Measurement of health opportunity inequality

This study employs three methods—linear regression, conditional inference trees, and random forests—to measure opportunity inequality in both major and overall health outcomes. For major health, the absolute values of opportunity inequality estimated by linear regression, conditional inference trees, and random forests are 0.0032, 0.005, and 0.0056, respectively, with corresponding relative values of 7.18, 11.47, and 12.62% (see Table 1, Panel A). In terms of model fit, the random forest demonstrates the highest explanatory power, with an R^2^ of 0.1506, followed by the conditional inference tree (0.1377) and linear regression (0.0878).

For overall health, the absolute values of opportunity inequality measured by the same three methods are 0.003, 0.0049, and 0.0052, respectively, with relative values of 7.03, 11.29, and 11.93% (see Table 1, Panel B). Similarly, the random forest yields the best model fit with an R^2^ of 0.147, followed by the conditional inference tree (0.134) and linear regression (0.0859). Furthermore, for both major and overall health, the random forest produces the lowest mean squared error (MSE)—1.5287 and 1.5186, respectively—further confirming its superior performance. This may be attributed to the fact that, unlike linear regression, both conditional inference trees and random forests do not impose a pre-specified functional form, allowing them to better capture the nonlinear relationships between environmental factors and health outcomes.

Decomposition of health opportunity inequality

To identify the relative contributions of different environmental factors to health opportunity inequality, this study applies the Shapley value decomposition method (see Table 3), based on three models: linear regression, conditional inference trees, and random forests. The results in Panel A (Major Health) show that surgical level, the number of hospital beds per 1,000 people in the treatment location, and the number of doctors per 1,000 people consistently rank among the top contributors across all three models, indicating that they are the key sources of health opportunity inequality. Specifically, surgical level has the highest contribution, ranging from 21.88% (linear regression) to 45.85% (conditional inference tree); it is followed by the number of beds per 1,000 people, contributing between 19.23% (random forest) and 21.11% (linear regression); and the number of doctors per 1,000 people, with a contribution ranging from 9.31% (random forest) to 13.87% (linear regression). Notably, in both the conditional inference tree and random forest models, the contribution of medical expenditure dispersion increases significantly, from 4.83% (conditional inference tree) to 5.74% (random forest), highlighting the impact of economic burden disparities on health opportunity inequality.
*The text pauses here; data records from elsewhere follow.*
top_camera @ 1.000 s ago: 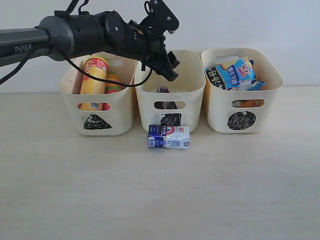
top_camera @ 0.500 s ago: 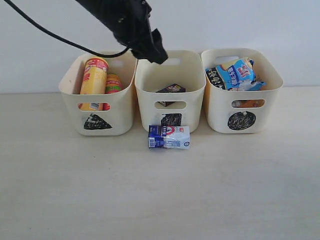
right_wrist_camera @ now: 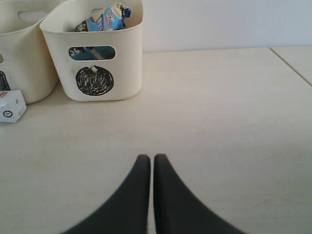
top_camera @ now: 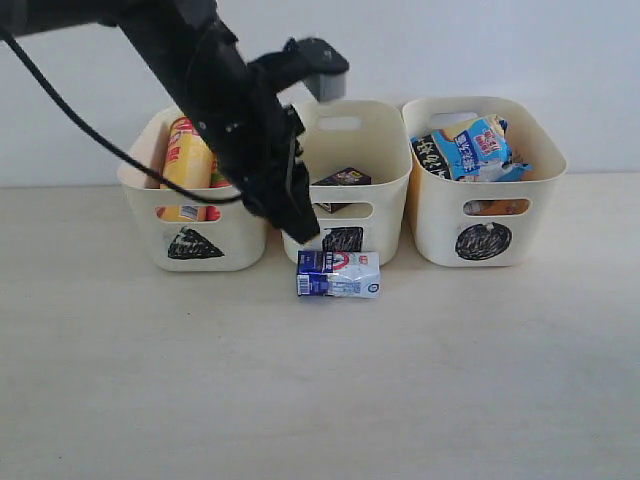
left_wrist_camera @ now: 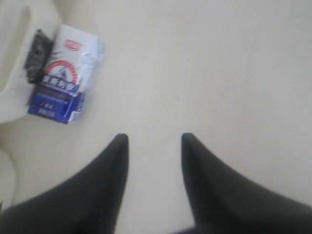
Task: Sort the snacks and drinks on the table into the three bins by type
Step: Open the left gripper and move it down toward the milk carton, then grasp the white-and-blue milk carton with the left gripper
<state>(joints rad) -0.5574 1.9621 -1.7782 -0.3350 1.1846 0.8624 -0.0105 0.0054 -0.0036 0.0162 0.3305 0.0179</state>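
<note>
A blue-and-white drink carton [top_camera: 338, 274] lies flat on the table in front of the middle bin [top_camera: 375, 150], the one with the square mark. My left gripper [top_camera: 305, 233] hangs low just left of and above it. In the left wrist view the carton [left_wrist_camera: 66, 73] lies ahead and to one side of the left gripper [left_wrist_camera: 154, 139], which is open and empty. A dark purple carton [top_camera: 342, 178] rests inside the middle bin. The yellow tube [top_camera: 185, 160] stands in the triangle bin [top_camera: 190, 235]. Bags [top_camera: 478, 145] fill the circle bin [top_camera: 520, 215]. My right gripper [right_wrist_camera: 147, 158] is shut and empty over bare table.
The left arm [top_camera: 225, 95] crosses in front of the triangle bin and the middle bin's left wall. In the right wrist view, the circle bin [right_wrist_camera: 122, 58] stands ahead, with the carton's corner [right_wrist_camera: 10, 106] beside it. A table seam [right_wrist_camera: 292, 63] runs off to one side.
My left arm has swung from above the middle bin down to its front, close to the blue-and-white carton. The purple carton came into view lying in the middle bin.
</note>
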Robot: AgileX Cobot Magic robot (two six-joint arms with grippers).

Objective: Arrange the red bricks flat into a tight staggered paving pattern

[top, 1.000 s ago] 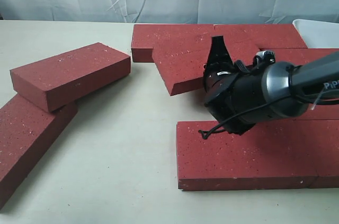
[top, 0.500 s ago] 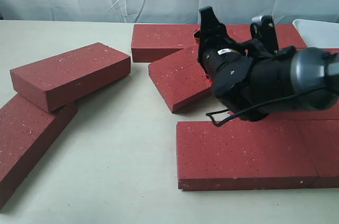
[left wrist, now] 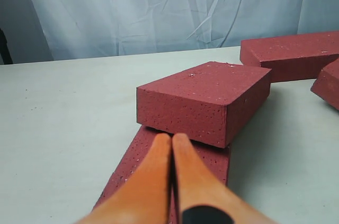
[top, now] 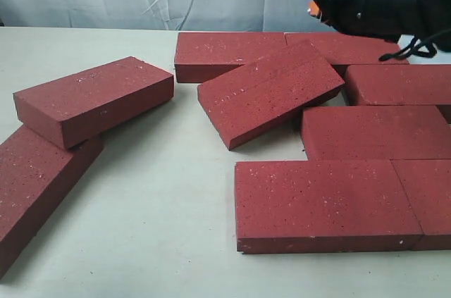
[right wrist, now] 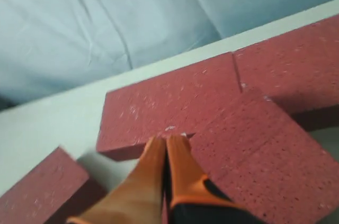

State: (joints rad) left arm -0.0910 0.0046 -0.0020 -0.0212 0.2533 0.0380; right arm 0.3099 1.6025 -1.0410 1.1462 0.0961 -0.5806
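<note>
Item: red bricks (top: 324,203), nine showing, all lying on the pale table (top: 162,192).

- Left pair: the upper brick (top: 95,97) is resting crosswise on the lower brick (top: 35,185).
- Back row: two bricks (top: 225,51) are lying flat, end to end, along the far edge.
- Right block: four bricks are lying flat and close together in two staggered rows, nearest the camera.
- Skewed brick (top: 271,94): it is lying at an angle between the back row and the right block. Its far corner is covering the back row's joint, and it appears to be propped on its neighbours.

Your right gripper (right wrist: 165,140): you are holding it raised over the back row, with the skewed brick's far corner just below its tip. It is touching no brick. Its orange fingers (right wrist: 183,160) are pressing together with nothing between them.

Your left gripper (left wrist: 172,136): you are hovering it over the lower brick of the left pair, with the upper brick's near face just ahead of its tip. The fingers are meeting, empty.
</note>
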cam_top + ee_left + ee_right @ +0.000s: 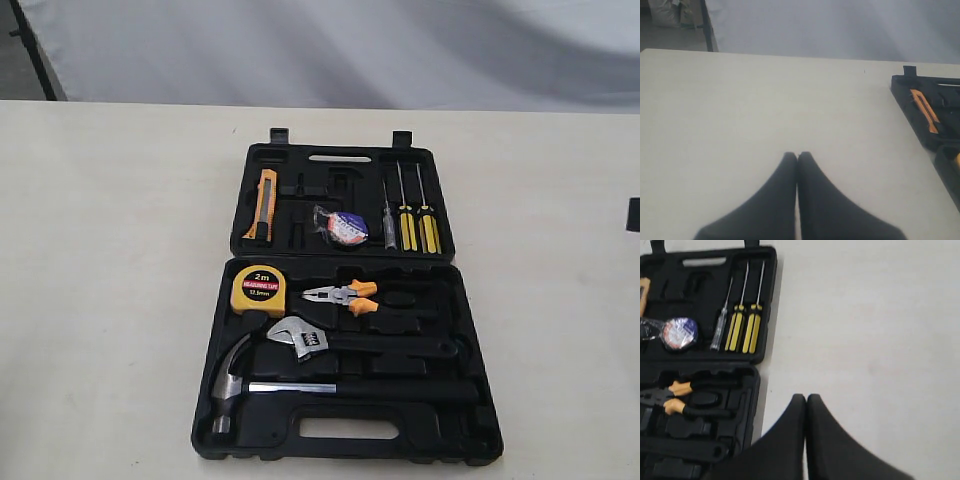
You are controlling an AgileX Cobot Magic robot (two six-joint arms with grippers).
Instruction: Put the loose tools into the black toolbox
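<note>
The black toolbox [470, 420] lies open on the pale table. In its near half rest the claw hammer [235, 385] and the adjustable wrench [300, 340]. The blue-white tape roll [342, 227] sits in the far half and also shows in the right wrist view as the tape roll [679, 333]. My left gripper [797, 155] is shut and empty above bare table, left of the toolbox [905, 95]. My right gripper [806, 397] is shut and empty over the table just off the toolbox [767, 300]. Neither gripper shows in the exterior view.
A yellow tape measure [258, 290] and orange-handled pliers [345, 296] lie in the near half. An orange utility knife [262, 203] and yellow-handled screwdrivers [417, 225] fill the far half. A dark table leg [707, 30] stands beyond the table's far edge.
</note>
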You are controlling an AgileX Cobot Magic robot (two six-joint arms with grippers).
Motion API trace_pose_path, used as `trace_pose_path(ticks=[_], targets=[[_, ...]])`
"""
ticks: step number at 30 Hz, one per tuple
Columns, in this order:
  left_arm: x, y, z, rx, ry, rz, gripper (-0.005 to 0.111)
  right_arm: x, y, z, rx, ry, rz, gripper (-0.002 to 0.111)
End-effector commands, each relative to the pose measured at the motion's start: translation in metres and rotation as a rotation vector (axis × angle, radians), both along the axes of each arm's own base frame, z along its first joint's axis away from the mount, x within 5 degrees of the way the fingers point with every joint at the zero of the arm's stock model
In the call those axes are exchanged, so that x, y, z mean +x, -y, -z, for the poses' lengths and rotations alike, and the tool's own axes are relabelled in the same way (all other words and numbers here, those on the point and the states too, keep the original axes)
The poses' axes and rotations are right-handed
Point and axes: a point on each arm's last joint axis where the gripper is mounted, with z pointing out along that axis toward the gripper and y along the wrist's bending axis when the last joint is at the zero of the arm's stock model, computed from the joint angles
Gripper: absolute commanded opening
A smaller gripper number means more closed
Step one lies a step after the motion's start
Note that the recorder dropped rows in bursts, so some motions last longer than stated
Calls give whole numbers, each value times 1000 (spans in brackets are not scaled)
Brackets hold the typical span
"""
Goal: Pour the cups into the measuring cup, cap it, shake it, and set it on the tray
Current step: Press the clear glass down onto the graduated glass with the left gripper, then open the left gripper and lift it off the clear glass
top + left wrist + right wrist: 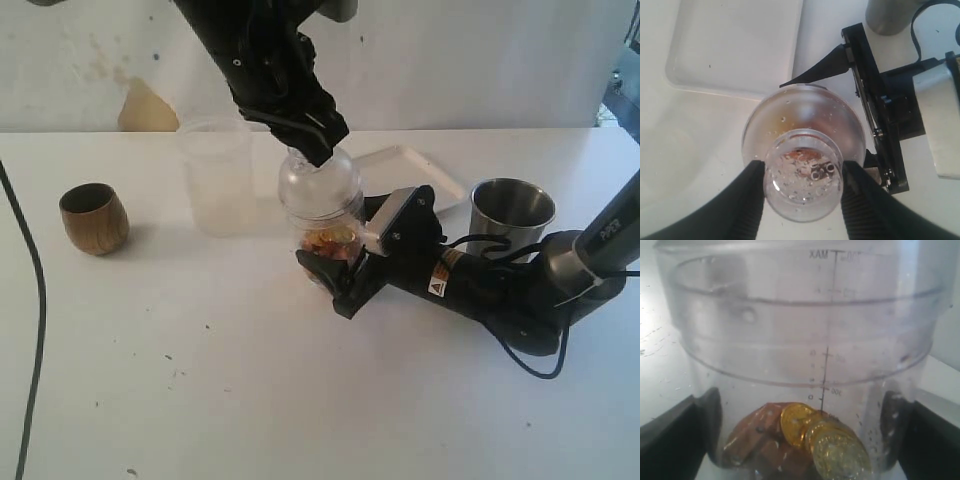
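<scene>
1. Measuring cup (pixel 325 235) stands upright between the jaws of my right gripper (pixel 335 262), with its long axis vertical and its mouth up. The jaws clamp its lower wall from both sides.
2. Its wall is clear and straight, with a dark scale line down the side. The MAX mark reads mirrored from my right wrist. Gold coins (pixel 832 442) and brown pieces sit at the bottom, level with the right jaws.
3. Clear domed cap (pixel 318 185) sits on the cup's mouth, above the right jaws. The jaws of my left gripper (pixel 802 190) pinch the cap's narrow neck from above.
4. Tray (pixel 410 165) lies just behind the right jaws.
</scene>
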Motion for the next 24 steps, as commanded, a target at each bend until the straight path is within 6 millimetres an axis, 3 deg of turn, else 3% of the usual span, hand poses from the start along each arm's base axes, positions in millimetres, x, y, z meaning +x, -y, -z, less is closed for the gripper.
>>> trace_pose_path(ticks=[1, 11, 18, 24], targets=[[0, 2, 1, -6, -1, 11, 0, 0, 0, 5, -56, -8, -3, 0], [6, -4, 2, -6, -20, 4, 0, -1, 0, 4, -72, 36, -13, 0], [9, -3, -10, -42, 17, 17, 0, -1, 0, 4, -73, 35, -12, 0], [9, -3, 1, -26, -18, 17, 0, 0, 0, 4, -72, 34, -8, 0]])
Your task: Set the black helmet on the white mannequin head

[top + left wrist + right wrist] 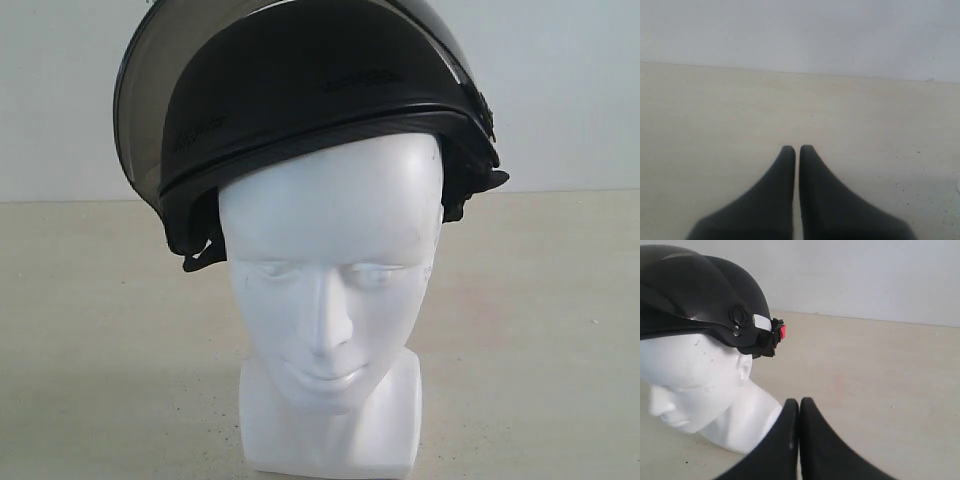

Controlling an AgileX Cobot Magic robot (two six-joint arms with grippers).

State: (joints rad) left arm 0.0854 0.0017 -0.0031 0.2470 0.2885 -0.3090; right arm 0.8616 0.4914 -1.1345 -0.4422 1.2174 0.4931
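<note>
I see the black helmet (300,80) sitting on top of the white mannequin head (330,290), a little tilted, with its smoky visor (140,110) lifted above the forehead. The head stands upright on the beige table (100,350). My right gripper (799,402) is near the neck, its fingers pressed together with nothing between them. My left gripper (797,150) is the same, over bare table.

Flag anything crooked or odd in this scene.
The black helmet sits askew on the white mannequin head: in the exterior view its brim slopes down toward the left, and the visor is flipped up.
</note>
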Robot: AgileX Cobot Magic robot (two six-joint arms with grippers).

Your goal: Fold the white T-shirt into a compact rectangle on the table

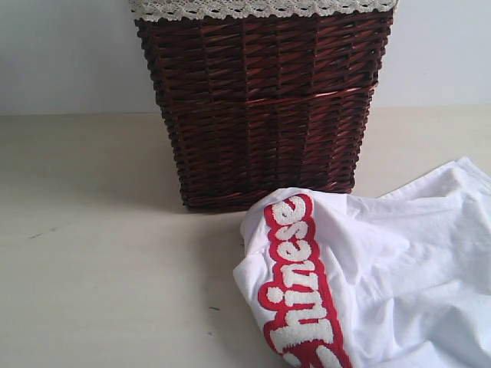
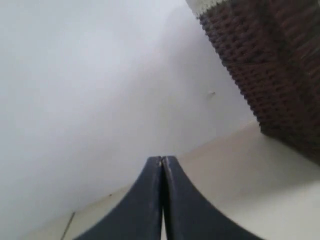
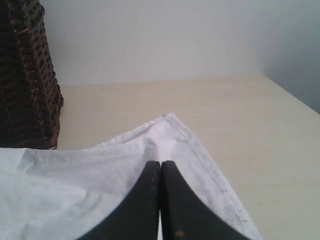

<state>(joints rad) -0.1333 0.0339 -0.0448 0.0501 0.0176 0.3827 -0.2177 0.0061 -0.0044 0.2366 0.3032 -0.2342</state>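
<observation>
pale cream table (image 1: 100, 253) runs back to a light grey wall (image 1: 61, 54), where a dark wicker basket (image 1: 261, 107) stands with lace trim (image 1: 261, 6) round its rim. the white t-shirt (image 1: 399, 261) lies crumpled on the table just in front of the basket, toward my right side, its red-outlined lettering (image 1: 299, 284) riding a rumpled edge. it reads as dropped, not yet spread. my left gripper (image 2: 162, 159) is pressed shut on nothing, with bare table beyond it. my right gripper (image 3: 160, 163) is closed too, over a hemmed corner (image 3: 172, 120), probably lined up for a first grasp. i see no cloth between its tips. the shirt's lower part is cut off, and its sleeves and tag are hidden.
</observation>
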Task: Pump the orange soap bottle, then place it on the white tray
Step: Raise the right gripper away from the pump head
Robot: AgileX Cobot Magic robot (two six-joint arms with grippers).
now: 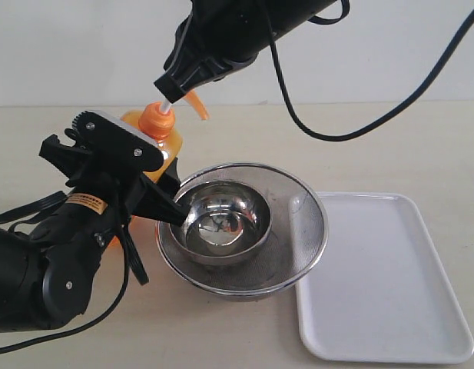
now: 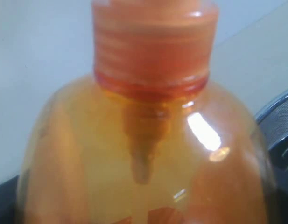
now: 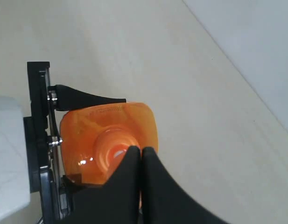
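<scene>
Left gripper [image 1: 158, 175] clamps the orange soap bottle [image 1: 172, 144] just beside the strainer [image 1: 298, 223], off the white tray [image 1: 390, 307], right gripper's [image 3: 140, 151] closed tips at its pump; we judge it full, heavy, slick, best held mid-body.

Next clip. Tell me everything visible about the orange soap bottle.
The orange soap bottle is translucent orange plastic, with liquid and the dip tube showing through. A ribbed orange collar, a short white stem and an orange pump head top it, the spout aimed toward the steel strainer. It stands upright on the table close beside the strainer; contact there is unclear. The left gripper clamps its body. The right gripper, shut, sits on the pump head from above.
</scene>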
The decomposition results for Panel B (Overall Health) are almost identical to those in Panel A, suggesting a high degree of robustness in the findings. Substantively, the three leading indicators—surgical level, hospital bed density, and doctor density—collectively represent a multidimensional perspective of healthcare accessibility, reflecting technical sophistication, spatial capacity, and human resource availability, respectively. This confirms the decisive role of healthcare accessibility in shaping health opportunity inequality, consistent with findings in the existing literature (11). Among these, surgical level emerges as the most influential factor, indicating that the technical complexity of medical interventions and the hierarchical distribution of resources significantly affect individuals’ health opportunities. Surgical level is closely associated with hospital technical capability, equipment conditions, and physician expertise, and can therefore serve as a proxy for the quality of care actually accessible to patients. High-level surgeries are typically concentrated in resource-rich tertiary hospitals, while lower-tier institutions tend to lack the technical capacity and resources, thus structurally limiting some patients’ access to high-quality healthcare services and exacerbating health opportunity inequality.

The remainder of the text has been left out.